Throughout their lifetime, the Gurus laid heavy emphasis on scholarly and intellectual pursuits.

Compiled in Guru Granth Sahib are writings not only of six Gurus, but also of thinkers and philosophers from various other traditions.

Guru Gobind Singh had a galaxy of 52 poet-scholars in his court.


Guru Nanak used dialogue extensively as a means of communication. The Guru travelled extensively across the then known world. He held dialogue with Brahmins, reclusive yogis, siddhas or ascetics who claimed to have achieved enlightenment, and with Islamic pirs. Evidence has surfaced recently of possible meetings with Christian luminaries in Europe. Thus, Guru Nanak held dialogue with the powerful and the commoners.

In May 2010, when the United Nations Security Council sat to discuss intercultural dialogue, then secretary-general Ban Ki-moon made a gripping observation.
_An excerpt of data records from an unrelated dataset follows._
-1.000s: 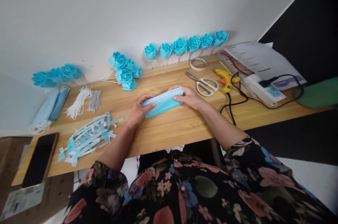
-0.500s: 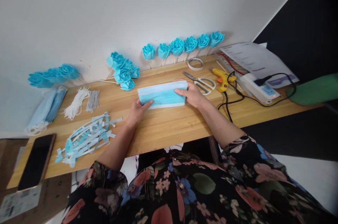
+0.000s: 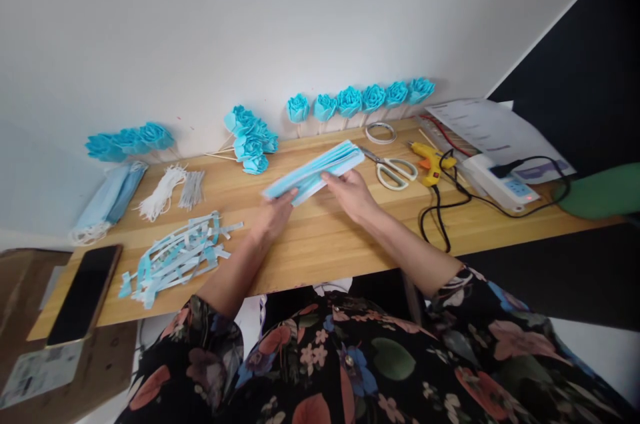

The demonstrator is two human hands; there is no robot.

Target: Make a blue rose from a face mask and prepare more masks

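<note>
Between both hands, above the wooden table, is a stack of blue-and-white face masks (image 3: 317,171) with no ear loops showing. My left hand (image 3: 275,212) grips its lower left end, thumb on top. On the right end, my right hand (image 3: 353,194) is closed with the thumb lying over the front. The stack tilts, its right end higher, and its layered edges show along the top. Just right of it lie open scissors (image 3: 397,172) with white handles. A pile of cut mask strips (image 3: 177,254) rests left of my left forearm.
Blue flowers on sticks (image 3: 349,101) lean along the wall, with another bunch (image 3: 250,141) lying left of them. A tape roll (image 3: 381,133), yellow glue gun (image 3: 431,164), cord and power strip (image 3: 505,184) are at right. White ear loops (image 3: 163,194), wires (image 3: 191,189), masks (image 3: 110,201) and a phone (image 3: 84,294) are at left.
The mask stack has gone from nearly level to slanted, right end up, and turned so its layered edge shows. Both hands still hold it. The camera view has shifted slightly.
</note>
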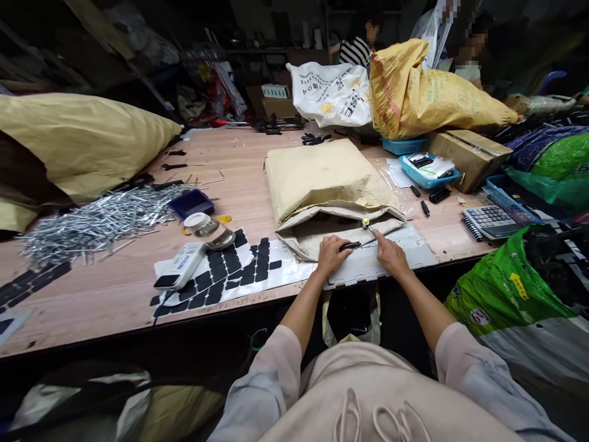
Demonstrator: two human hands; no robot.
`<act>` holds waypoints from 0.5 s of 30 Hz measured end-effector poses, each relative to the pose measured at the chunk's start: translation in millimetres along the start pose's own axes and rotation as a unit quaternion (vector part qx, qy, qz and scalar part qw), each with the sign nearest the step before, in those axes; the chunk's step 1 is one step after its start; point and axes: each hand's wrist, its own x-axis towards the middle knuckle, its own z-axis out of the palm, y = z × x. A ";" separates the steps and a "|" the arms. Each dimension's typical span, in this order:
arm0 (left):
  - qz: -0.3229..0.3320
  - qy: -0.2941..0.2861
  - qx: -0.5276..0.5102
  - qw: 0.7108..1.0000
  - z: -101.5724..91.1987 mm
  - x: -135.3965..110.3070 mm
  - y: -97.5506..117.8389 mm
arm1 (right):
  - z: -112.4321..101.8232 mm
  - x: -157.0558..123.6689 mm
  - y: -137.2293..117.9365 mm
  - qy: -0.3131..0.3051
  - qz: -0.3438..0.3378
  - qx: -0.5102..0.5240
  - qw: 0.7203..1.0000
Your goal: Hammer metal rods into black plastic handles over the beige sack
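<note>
At the front edge of the table, my left hand is closed on a small black part, its fingertips low over a pale board. My right hand grips a small hammer with a round yellowish head, which points away from me. The hammer's handle is mostly hidden by the fingers. Just beyond both hands lies a large beige paper sack, its mouth gaping toward me and dark inside. Below the table edge, an open bag holds dark contents.
Left on the table are a heap of metal rods, a glass jar, a white box-shaped device and black adhesive pads. To the right are a calculator, a blue basket and a green sack. People stand behind.
</note>
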 end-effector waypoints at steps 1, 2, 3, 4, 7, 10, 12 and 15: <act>-0.006 0.017 -0.016 1.000 3.3 -2.3 -0.8 | -0.4 -1.7 1.6 0.005 -0.006 0.020 1.000; -0.009 0.032 -0.028 0.999 5.7 -3.4 -1.7 | -0.5 -4.2 3.0 0.013 -0.011 0.046 0.999; -0.008 0.041 -0.038 0.998 7.3 -3.6 -2.6 | -0.2 -7.6 4.2 0.023 -0.017 0.077 0.997; -0.005 0.047 -0.044 0.998 8.0 -3.2 -3.4 | 0.6 -11.9 5.0 0.033 -0.024 0.111 0.993; 0.004 0.053 -0.045 0.998 7.8 -1.2 -5.1 | 5.1 -28.1 3.8 0.056 -0.067 0.197 0.976; 0.001 0.057 -0.041 0.998 7.9 -0.1 -6.3 | 9.5 -42.6 -2.3 0.060 -0.123 0.235 0.962; -0.004 0.057 -0.044 0.997 8.8 0.5 -7.1 | 10.9 -48.2 -7.5 0.064 -0.146 0.239 0.958; -0.012 0.056 -0.057 0.997 10.2 1.1 -8.0 | 12.0 -51.7 -13.9 0.077 -0.163 0.232 0.956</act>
"Dialogue can defuse tensions and keep situations from escalating," Ban remarked. "[Intercultural dialogue] could promote reconciliation in the aftermath of conflict and could also introduce moderate voices into polarised debates …At a time when prejudice and hatred are all too common, when extremists seek new recruits through incitement and identity-based appeal, when politicians use divisiveness as a strategy to win elections — dialogue can be an antidote."

This is precisely what Guru Nanak did - and accomplished - and that too in a pre-democracy age fiercely divided by religion, caste and class hierarchies.
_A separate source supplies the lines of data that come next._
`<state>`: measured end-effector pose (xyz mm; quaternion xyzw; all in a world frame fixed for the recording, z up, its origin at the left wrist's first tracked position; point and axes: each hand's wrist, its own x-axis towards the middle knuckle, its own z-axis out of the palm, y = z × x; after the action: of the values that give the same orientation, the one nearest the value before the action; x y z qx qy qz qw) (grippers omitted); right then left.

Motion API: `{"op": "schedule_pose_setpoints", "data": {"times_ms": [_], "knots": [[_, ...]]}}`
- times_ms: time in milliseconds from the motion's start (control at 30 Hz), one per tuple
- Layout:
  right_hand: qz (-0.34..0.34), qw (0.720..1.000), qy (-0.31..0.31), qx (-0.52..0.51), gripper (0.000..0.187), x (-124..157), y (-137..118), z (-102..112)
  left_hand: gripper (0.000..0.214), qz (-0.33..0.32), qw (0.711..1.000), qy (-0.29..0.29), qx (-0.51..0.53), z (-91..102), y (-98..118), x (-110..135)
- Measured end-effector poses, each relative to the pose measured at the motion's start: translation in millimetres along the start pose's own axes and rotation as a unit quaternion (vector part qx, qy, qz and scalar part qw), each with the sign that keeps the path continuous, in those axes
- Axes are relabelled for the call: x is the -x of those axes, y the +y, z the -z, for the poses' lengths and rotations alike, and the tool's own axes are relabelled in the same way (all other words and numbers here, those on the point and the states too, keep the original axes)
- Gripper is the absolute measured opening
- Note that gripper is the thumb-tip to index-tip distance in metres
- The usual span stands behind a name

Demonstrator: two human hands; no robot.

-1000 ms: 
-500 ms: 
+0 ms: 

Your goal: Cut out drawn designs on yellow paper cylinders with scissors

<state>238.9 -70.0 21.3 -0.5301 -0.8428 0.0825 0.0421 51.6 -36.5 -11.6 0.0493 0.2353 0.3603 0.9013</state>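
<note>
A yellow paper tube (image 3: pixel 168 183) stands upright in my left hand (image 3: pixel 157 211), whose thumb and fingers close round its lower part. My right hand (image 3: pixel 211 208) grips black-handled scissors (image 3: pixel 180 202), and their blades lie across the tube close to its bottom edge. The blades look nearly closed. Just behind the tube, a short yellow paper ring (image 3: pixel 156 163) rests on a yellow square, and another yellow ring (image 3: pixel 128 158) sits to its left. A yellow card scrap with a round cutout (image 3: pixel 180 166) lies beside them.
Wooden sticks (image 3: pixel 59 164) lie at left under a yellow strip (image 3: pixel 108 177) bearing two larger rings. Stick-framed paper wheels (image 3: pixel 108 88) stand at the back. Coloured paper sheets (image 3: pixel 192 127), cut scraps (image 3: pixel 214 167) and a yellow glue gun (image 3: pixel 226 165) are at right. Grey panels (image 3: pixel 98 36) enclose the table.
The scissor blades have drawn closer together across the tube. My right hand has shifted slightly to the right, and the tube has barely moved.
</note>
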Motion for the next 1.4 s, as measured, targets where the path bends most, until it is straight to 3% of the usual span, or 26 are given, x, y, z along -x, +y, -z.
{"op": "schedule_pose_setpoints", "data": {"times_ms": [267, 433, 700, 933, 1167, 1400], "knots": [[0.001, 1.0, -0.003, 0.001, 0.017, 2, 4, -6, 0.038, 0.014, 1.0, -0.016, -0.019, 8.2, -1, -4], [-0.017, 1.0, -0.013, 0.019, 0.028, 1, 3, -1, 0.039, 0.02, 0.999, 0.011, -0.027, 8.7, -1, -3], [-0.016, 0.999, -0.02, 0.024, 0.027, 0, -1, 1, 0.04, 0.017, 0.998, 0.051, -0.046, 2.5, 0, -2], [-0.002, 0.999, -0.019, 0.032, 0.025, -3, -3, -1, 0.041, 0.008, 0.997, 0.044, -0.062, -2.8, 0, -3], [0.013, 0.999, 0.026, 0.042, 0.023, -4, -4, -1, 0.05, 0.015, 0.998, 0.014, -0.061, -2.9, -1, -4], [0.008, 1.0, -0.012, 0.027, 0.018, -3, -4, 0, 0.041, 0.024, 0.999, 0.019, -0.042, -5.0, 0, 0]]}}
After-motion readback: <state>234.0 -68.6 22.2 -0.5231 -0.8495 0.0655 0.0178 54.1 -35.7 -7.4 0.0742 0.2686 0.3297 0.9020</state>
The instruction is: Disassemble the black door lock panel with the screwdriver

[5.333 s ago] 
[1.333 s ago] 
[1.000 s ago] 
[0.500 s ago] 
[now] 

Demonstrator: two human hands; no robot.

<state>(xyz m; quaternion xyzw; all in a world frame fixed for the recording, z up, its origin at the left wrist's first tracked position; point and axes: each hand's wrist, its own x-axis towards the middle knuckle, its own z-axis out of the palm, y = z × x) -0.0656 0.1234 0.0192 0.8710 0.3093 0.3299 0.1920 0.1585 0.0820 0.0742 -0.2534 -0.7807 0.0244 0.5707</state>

As torchbearers of this majestic legacy, Sikhs are expected to carry forward the practice of dialogue. But the current religious leadership typifies a dichotomy.


The Shiromani Akali Dal is originally a product of a Sikh movement that demanded and won from the ruling British authorities in India control over gurdwaras through a 1925 legislation.

The same party, in 1996, announced itself as a Punjabi party in what was a stunning departure from its Sikh-only foundations.

This secular-religious duplicity has since weighed heavily on Badals' SAD, mainly for its alliance with the BJP that remains committed to Hindutva and for its stranglehold of the Shiromani Gurdwara Parbandhak Committee (SGPC).


Although an elected body, the SGPC has faced serious accusations of bias. It stands accused of now being taken over by Hindutva forces and suppressing dissent from independent Sikh voices. In other words, critics overwhelmingly feel the party entertains no dialogue for reforms.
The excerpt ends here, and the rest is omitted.